許可基準には「専ら労働者派遣の役務を特定のものに提供することを目的として行われるものではないこと」と示されています。

専ら派遣は、特定の1社やグループ会社内で派遣を行うことをいいます。労働派遣法で、専ら派遣は禁止されています。法律に反する行為となるため注意が必要です。

許可要件を満たすために必要な書類一覧

7つある許可要件を満たすための証拠書類として、提出しなければならない書類があります。

以下の表に、要件ごとに個人と法人に分けてまとめました。

大まかに各要件に応じて、上記の書類が必要になります。場合によっては、他にも証明書類の提出を求められることがあります。書類の作成や用意に時間を要しますので、早めにとりかかることをおすすめします。

人材派遣業の許可が受けられない欠格事由

人材派遣業の申請には、そもそも許可が受けられないケースもあります。これを労働者派遣事業の欠格事由といい、1〜13まで項目が定められています。欠格事由に該当する場合は、人材派遣業で開業ができません。

主な欠格事由の内容は以下の通りです。

【主な欠格事由の内容】

●禁錮以上の刑に処せられ、又は労働者派遣法違反等により罰金の刑に処せられ、その執行を終わり、又は執行を受けることがなくなった日から起算して5年を経過しない者

●破産手続開始の決定を受けて復権を得ない者

●暴力団員等がその事業活動を支配する者 など

上記のような項目が細かく13項目ありますが、過去に法律違反や届け出の取り消しなどの履歴がなければ問題ないといえます。

詳しい内容はこちらのページから確認できます。

資産の要件を満たすには借入や増資を検討

前述の通り、人材派遣業の許可申請の要件で最もハードルの高い項目が「資産や現預金に関する要件」です。この要件を満たせない場合は、次のような借入や増資を検討する必要があります。

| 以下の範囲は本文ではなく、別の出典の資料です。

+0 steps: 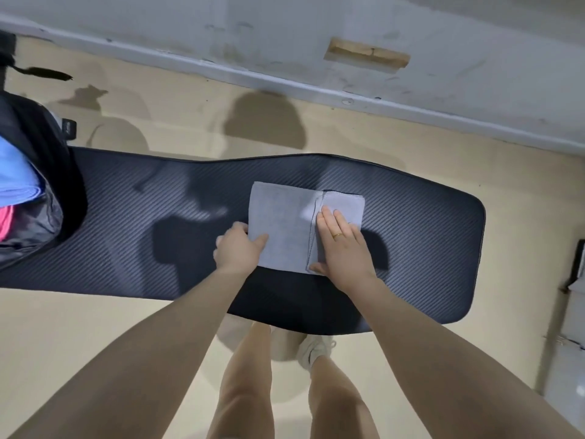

個人や会社の状況によって有効な方法は異なるため、必要であれば専門家からのサポートも検討してみましょう。

金融機関から借り入れ

金融機関もしくは役員から借入することで、「現預金1,500万円」の要件を満たせる場合があります。ただし、借入は負債でもあるため「資産額が負債の7分の1以上」の要件を満たせなくなる場合もあるので注意です。

増資をする

増資をすることで、資本金を増やして要件を満たすことも可能です。増資登記に関する書類を作成し、増資登記申請を行う必要があります。

生命保険を解約する

積立型保険に加入している場合に限りますが、保険を解約して解約返戻金が戻ってくることで、すぐに資産を増やすことができます。資産や現預金の要件を満たせる場合があります。

人材派遣業の許可申請は計画的に進めましょう

人材派遣業の許可申請には多くの要件が定められており、特に資産や現預金に関する要件は、多くの方が頭を抱える部分でもあります。

人材派遣許可申請をして、許可書が届くまではおおむね2〜3ヶ月程度です。提出書類も膨大なため、時間に余裕を持って取り組む必要があります。

人材派遣事業を始めるまでの流れを把握し、逆算して計画的に進めましょう。